Arthur Manuel
Décoloniser le Canada
Arthur Manuel, Décoloniser le Canada, Montréal, Écosociété, 2018, 352 pages.
En 2015, le premier ministre Justin Trudeau a fait de son plan national de réconciliation avec les peuples des Premières Nations une des matrices principales de son programme politique. En 2020, qu’en est-il ? Le gouvernement Trudeau doit mesurer ses paroles à la réalité. Il fait face à des clameurs provenant des quatre coins du pays et stimulées par le refus de huit chefs héréditaires de la Première Nation Wet’suwet’en d’autoriser la construction du projet Coastal GasLink sur leur territoire ancestral. L’essai Décoloniser le Canada d’Arthur Manuel permet notamment d’approfondir notre compréhension des enjeux liés à la crise des trains ferroviaires. En effet, le conflit est emblématique des obstacles observés dans la lutte des Premières Nations pour la reconnaissance de leurs titres fonciers territoriaux et pour leur droit à l’autodétermination face à l’État canadien et aux gouvernements provinciaux.

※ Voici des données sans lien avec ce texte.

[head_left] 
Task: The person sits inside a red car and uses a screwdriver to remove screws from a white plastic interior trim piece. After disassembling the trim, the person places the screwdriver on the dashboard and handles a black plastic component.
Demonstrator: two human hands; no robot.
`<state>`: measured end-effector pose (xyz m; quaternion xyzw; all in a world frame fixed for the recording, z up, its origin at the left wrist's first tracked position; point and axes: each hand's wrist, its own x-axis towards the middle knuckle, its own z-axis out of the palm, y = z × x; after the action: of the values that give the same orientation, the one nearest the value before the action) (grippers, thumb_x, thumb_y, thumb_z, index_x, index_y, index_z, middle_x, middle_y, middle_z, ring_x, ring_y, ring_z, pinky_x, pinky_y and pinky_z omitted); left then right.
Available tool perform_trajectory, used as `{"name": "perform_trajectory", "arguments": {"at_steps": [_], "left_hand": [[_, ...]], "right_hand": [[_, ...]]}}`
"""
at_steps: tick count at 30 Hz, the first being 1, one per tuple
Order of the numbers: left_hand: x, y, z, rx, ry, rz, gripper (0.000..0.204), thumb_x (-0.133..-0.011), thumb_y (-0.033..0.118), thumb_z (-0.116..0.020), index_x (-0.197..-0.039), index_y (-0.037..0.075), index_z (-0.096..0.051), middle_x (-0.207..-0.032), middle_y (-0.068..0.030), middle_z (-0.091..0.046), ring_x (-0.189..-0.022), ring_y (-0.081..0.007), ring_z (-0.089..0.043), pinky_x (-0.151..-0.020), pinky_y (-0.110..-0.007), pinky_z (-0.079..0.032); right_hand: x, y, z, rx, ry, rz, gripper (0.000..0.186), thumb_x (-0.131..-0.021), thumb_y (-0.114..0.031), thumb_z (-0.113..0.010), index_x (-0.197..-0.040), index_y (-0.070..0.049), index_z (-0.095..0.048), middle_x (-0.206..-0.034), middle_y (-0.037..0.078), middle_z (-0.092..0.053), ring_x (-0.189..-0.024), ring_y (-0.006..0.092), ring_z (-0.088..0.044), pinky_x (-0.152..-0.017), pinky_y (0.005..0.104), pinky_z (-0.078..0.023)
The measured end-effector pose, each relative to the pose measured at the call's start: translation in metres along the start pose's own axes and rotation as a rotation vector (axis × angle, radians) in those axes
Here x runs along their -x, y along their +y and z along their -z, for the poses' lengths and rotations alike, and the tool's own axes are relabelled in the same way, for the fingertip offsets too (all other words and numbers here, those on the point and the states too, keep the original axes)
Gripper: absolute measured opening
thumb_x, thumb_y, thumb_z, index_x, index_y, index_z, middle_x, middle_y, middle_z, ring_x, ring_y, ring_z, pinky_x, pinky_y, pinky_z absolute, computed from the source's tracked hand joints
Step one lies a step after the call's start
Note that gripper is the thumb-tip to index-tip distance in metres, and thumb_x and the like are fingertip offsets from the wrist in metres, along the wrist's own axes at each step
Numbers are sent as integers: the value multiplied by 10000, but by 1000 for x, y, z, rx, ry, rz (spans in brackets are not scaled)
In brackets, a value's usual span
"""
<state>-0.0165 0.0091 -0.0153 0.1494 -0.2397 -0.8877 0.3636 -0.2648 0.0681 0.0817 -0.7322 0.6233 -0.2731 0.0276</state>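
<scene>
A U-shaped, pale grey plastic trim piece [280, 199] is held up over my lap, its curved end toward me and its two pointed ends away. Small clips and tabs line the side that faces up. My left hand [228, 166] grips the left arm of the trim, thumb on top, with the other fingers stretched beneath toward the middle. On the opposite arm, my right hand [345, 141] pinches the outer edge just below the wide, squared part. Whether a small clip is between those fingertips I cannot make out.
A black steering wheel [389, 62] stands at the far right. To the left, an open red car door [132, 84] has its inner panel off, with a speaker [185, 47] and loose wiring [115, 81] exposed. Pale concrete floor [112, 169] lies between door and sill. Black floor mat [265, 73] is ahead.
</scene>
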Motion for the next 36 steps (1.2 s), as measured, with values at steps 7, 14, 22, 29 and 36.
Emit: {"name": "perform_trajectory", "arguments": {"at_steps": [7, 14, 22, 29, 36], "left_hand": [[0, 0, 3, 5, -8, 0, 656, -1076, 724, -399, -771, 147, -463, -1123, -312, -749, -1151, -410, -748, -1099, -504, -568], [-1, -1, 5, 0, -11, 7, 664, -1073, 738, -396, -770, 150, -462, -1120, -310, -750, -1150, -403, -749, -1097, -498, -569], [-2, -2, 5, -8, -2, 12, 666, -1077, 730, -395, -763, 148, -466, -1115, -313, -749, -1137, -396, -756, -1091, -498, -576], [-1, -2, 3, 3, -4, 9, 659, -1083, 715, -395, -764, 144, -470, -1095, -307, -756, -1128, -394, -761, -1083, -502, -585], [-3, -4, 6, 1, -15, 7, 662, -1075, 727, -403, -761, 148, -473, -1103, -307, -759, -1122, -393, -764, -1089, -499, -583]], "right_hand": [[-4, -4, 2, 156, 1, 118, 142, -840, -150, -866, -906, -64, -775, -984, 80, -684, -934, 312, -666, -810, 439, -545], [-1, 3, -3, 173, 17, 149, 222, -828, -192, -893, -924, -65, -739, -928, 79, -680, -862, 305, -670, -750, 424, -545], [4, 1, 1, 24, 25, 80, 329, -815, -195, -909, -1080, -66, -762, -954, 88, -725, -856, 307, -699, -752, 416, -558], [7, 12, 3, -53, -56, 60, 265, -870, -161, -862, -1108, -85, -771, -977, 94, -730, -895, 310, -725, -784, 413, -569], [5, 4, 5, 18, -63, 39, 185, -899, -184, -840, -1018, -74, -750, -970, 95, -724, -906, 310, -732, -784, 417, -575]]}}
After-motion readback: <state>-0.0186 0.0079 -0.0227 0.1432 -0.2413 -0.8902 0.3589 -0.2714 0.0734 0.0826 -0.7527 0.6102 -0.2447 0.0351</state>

Dans son ouvrage, le défunt leader autochtone Arthur Manuel signe une autobiographie qui raconte près de 50 ans d’un militantisme acharné lui ayant été transmis par son père, le grand activiste George Manuel. L’auteur, né en Colombie-Britannique, cherche à la fois à brosser un portrait de la situation du temps présent et des combats qui restent à remporter, mais aussi à survoler l’expérience du peuple secwepemc. À travers l’histoire personnelle d’Arthur Manuel et celle, plus générale, de la nation secwepemc, on fait le pont avec le récit social des autres peuples du Canada et du reste du continent. Par exemple, on questionne la colonisation des Amériques et on en souligne l’usurpation des territoires autochtones : « Les Amériques ont été dépeintes à l’origine comme terra nullius (territoire sans maître) sur les cartes européennes. La plupart du temps, pourtant, les Européens y étaient accueillis par des Autochtones, parfois dès leur arrivée. On a bien tenté de gommer cette réalité dérangeante en nous déclarant non humains, mais c’était là une théorie [théorie de la découverte] difficile à défendre à la longue, même chez les Européens ».
Arthur Manuel a fait appel à Naomi Klein et à Alexandre Bacon pour l’édifiante préface et a collaboré avec le grand chef Ronald M. Derrickson pour la postface.
Non seulement, le livre de l’activiste travaille à réajuster le tir du discours historique, dont l’élaboration demeure encore trop souvent la prérogative des groupes socialement favorisés, mais encore constitue-t-il un véritable message d’espoir destiné aux peuples des Premières Nations : « Le chemin des peuples autochtones vers la décolonisation est déjà bien tracé. Aux autres habitants du Canada de choisir le leur ». Bref, c’est un livre dérangeant, mais lumineux. Il fait partie de ces livres qui laissent une puissante empreinte sur une conscience collective de plus en plus appelée à se redéfinir.